Return every line below exactly, without dropping any.

§

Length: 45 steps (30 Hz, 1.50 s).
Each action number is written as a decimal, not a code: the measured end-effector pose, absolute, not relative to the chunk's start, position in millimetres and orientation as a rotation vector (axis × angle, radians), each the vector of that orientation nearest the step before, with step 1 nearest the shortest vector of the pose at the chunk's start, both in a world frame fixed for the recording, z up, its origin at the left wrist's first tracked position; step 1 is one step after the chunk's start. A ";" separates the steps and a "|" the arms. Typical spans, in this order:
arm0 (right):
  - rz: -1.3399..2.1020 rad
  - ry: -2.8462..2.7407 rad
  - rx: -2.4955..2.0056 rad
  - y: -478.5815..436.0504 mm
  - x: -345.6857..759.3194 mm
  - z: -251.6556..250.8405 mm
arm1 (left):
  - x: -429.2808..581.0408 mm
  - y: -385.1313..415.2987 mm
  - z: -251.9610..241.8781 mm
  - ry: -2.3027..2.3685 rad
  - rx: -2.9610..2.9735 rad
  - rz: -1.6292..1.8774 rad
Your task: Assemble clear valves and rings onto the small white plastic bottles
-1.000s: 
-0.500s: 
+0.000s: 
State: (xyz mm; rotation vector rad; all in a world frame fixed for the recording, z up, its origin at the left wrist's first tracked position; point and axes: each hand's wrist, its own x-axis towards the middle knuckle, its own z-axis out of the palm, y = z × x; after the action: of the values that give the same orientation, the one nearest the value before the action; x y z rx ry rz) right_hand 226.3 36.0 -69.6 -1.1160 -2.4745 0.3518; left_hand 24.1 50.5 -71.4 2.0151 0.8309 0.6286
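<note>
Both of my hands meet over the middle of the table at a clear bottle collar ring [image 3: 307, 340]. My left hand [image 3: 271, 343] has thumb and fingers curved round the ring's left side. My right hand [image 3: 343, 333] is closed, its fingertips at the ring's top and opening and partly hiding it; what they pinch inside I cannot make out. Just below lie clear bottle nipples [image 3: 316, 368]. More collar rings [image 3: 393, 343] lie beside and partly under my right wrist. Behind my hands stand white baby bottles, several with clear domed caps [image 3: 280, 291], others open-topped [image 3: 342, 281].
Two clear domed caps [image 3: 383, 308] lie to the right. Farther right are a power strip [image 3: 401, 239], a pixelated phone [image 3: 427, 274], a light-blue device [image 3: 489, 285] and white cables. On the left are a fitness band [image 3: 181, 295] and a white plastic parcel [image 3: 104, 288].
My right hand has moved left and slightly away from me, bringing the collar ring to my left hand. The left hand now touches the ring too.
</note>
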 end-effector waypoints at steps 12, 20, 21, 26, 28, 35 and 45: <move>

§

SOLVED PROBLEM
Length: 45 steps (30 Hz, 1.50 s).
Each action number is written as a decimal, not a code: the measured end-effector pose, absolute, not relative to the chunk's start, position in millimetres and orientation as a rotation vector (axis × angle, radians), each the vector of that orientation nearest the step before, with step 1 nearest the shortest vector of the pose at the chunk's start, both in a world frame fixed for the recording, z up, its origin at the left wrist's first tracked position; step 1 is one step after the chunk's start. A ";" separates the steps and a "|" the arms. Typical spans, in this order:
arm0 (right):
  - rz: -1.3399..2.1020 rad
  - ry: -2.8462..2.7407 rad
  - rx: -2.4955..2.0056 rad
  - y: -478.5815..436.0504 mm
  - x: -345.6857..759.3194 mm
  - z: -251.6556..250.8405 mm
arm1 (left):
  - x: -429.2808..581.0408 mm
  - y: -385.1313..415.2987 mm
  - z: -251.9610..241.8781 mm
  - ry: -2.3027..2.3685 rad
  - rx: -2.9610..2.9735 rad
  - rz: -1.6292..1.8774 rad
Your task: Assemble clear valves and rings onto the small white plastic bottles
-1.000s: 
-0.500s: 
+0.000s: 
State: (xyz mm; rotation vector rad; all in a world frame fixed for the recording, z up, its origin at the left wrist's first tracked position; point and axes: each hand's wrist, its own x-axis towards the middle knuckle, its own z-axis out of the palm, y = z × x; after the action: of the values that give the same orientation, the one nearest the value before the action; x y z rx ry rz) right_hand 226.3 36.0 -69.6 -1.1160 -2.4745 0.3518; left_hand 24.1 50.5 -71.4 2.0151 0.8309 0.6286
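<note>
Both of my hands meet over the middle of the table at a clear bottle collar ring [image 3: 307, 340]. My left hand [image 3: 271, 343] has thumb and fingers curved round the ring's left side. My right hand [image 3: 343, 333] is closed, its fingertips at the ring's top and opening and partly hiding it; what they pinch inside I cannot make out. Just below lie clear bottle nipples [image 3: 316, 368]. More collar rings [image 3: 393, 343] lie beside and partly under my right wrist. Behind my hands stand white baby bottles, several with clear domed caps [image 3: 280, 291], others open-topped [image 3: 342, 281].
Two clear domed caps [image 3: 383, 308] lie to the right. Farther right are a power strip [image 3: 401, 239], a pixelated phone [image 3: 427, 274], a light-blue device [image 3: 489, 285] and white cables. On the left are a fitness band [image 3: 181, 295] and a white plastic parcel [image 3: 104, 288].
My right hand has moved left and slightly away from me, bringing the collar ring to my left hand. The left hand now touches the ring too.
</note>
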 end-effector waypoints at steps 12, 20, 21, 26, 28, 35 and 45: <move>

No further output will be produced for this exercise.